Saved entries

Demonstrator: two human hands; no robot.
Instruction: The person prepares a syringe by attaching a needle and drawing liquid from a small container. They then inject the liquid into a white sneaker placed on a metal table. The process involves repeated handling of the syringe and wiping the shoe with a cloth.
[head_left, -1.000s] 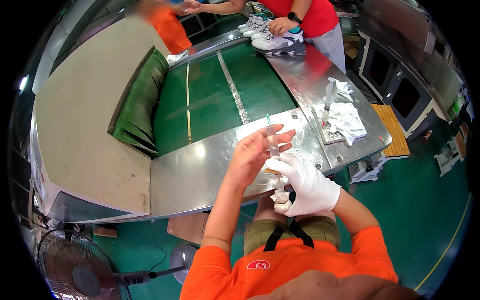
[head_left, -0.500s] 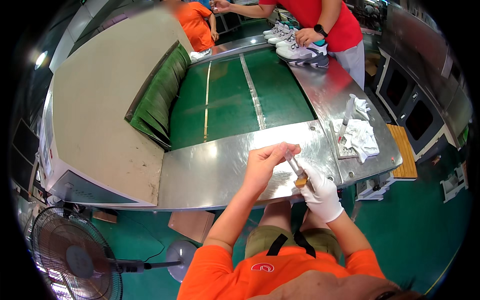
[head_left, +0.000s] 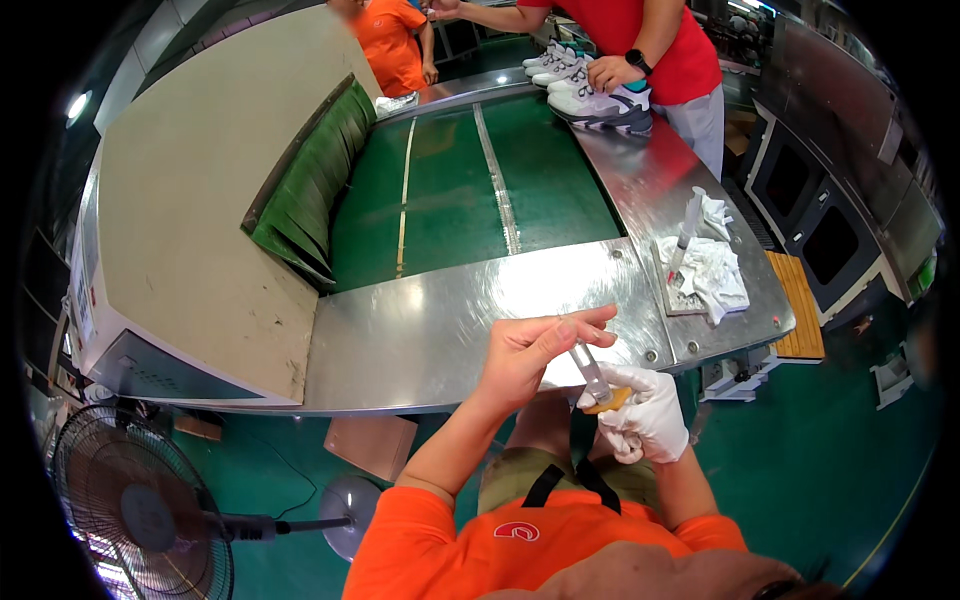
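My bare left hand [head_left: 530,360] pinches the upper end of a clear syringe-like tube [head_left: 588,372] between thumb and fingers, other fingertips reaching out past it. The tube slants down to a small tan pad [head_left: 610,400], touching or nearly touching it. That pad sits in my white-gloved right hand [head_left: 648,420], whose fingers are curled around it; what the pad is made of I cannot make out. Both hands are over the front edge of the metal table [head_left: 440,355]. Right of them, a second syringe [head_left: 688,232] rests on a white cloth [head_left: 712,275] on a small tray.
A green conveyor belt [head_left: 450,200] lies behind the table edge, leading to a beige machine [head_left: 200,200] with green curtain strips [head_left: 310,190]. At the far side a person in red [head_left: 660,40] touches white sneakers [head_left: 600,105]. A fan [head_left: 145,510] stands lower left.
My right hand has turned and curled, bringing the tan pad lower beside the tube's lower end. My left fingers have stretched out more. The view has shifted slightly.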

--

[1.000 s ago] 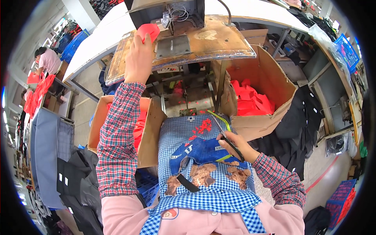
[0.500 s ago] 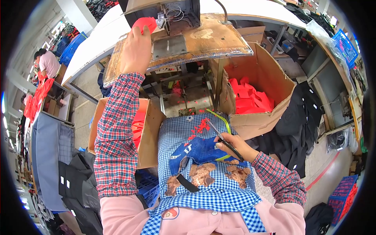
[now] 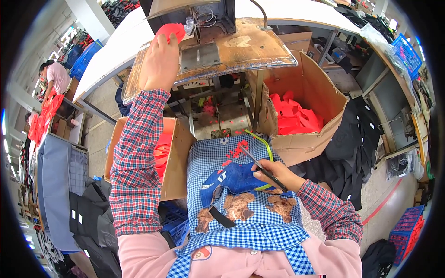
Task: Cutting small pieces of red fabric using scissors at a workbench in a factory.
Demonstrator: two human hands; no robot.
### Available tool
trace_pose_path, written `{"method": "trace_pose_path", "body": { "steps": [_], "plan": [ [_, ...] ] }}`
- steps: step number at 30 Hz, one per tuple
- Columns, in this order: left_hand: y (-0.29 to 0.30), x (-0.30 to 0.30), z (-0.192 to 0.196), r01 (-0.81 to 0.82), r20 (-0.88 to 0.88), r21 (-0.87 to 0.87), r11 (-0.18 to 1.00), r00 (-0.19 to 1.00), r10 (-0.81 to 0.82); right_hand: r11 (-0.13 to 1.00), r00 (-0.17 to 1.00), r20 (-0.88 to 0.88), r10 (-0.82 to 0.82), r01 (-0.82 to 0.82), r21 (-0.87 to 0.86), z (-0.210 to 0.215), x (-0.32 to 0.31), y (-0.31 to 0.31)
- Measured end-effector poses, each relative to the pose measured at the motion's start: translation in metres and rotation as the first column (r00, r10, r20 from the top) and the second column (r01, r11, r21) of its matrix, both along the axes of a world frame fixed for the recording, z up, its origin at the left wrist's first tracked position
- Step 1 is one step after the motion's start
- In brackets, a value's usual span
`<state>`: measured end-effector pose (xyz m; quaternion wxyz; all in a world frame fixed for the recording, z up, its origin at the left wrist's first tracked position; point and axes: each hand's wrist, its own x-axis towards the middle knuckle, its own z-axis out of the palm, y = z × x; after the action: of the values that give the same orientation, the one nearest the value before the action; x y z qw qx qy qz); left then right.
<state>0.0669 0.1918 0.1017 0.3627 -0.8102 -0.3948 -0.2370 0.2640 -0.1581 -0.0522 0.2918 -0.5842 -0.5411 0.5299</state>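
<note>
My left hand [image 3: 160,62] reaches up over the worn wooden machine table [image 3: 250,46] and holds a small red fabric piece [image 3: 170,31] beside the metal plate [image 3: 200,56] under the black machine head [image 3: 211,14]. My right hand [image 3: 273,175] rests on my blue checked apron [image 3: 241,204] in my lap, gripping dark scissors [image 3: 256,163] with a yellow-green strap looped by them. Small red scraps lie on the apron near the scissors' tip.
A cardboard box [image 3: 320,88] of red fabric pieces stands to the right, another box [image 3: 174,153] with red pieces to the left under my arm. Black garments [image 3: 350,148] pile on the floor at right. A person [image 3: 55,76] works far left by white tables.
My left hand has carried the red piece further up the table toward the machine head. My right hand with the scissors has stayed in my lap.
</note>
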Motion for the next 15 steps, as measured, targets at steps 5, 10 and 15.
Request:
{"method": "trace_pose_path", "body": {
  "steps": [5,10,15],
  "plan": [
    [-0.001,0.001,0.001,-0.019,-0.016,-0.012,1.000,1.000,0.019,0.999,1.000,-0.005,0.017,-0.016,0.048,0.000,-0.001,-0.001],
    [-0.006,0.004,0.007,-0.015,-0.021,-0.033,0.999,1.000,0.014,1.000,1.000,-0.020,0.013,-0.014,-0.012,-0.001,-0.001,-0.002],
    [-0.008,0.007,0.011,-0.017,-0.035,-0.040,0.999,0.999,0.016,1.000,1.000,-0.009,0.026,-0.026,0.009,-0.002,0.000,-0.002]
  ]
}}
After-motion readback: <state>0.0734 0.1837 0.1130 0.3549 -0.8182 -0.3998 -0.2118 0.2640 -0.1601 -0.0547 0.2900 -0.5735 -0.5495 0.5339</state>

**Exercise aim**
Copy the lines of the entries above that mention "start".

**Completed exercise**
- Measured end-effector poses, each relative to the pose measured at the motion's start: translation in metres and rotation as the first column (r00, r10, r20 from the top) and the second column (r01, r11, r21) of its matrix, both along the axes of a world frame fixed for the recording, z up, its origin at the left wrist's first tracked position
- Step 1 is one step after the motion's start

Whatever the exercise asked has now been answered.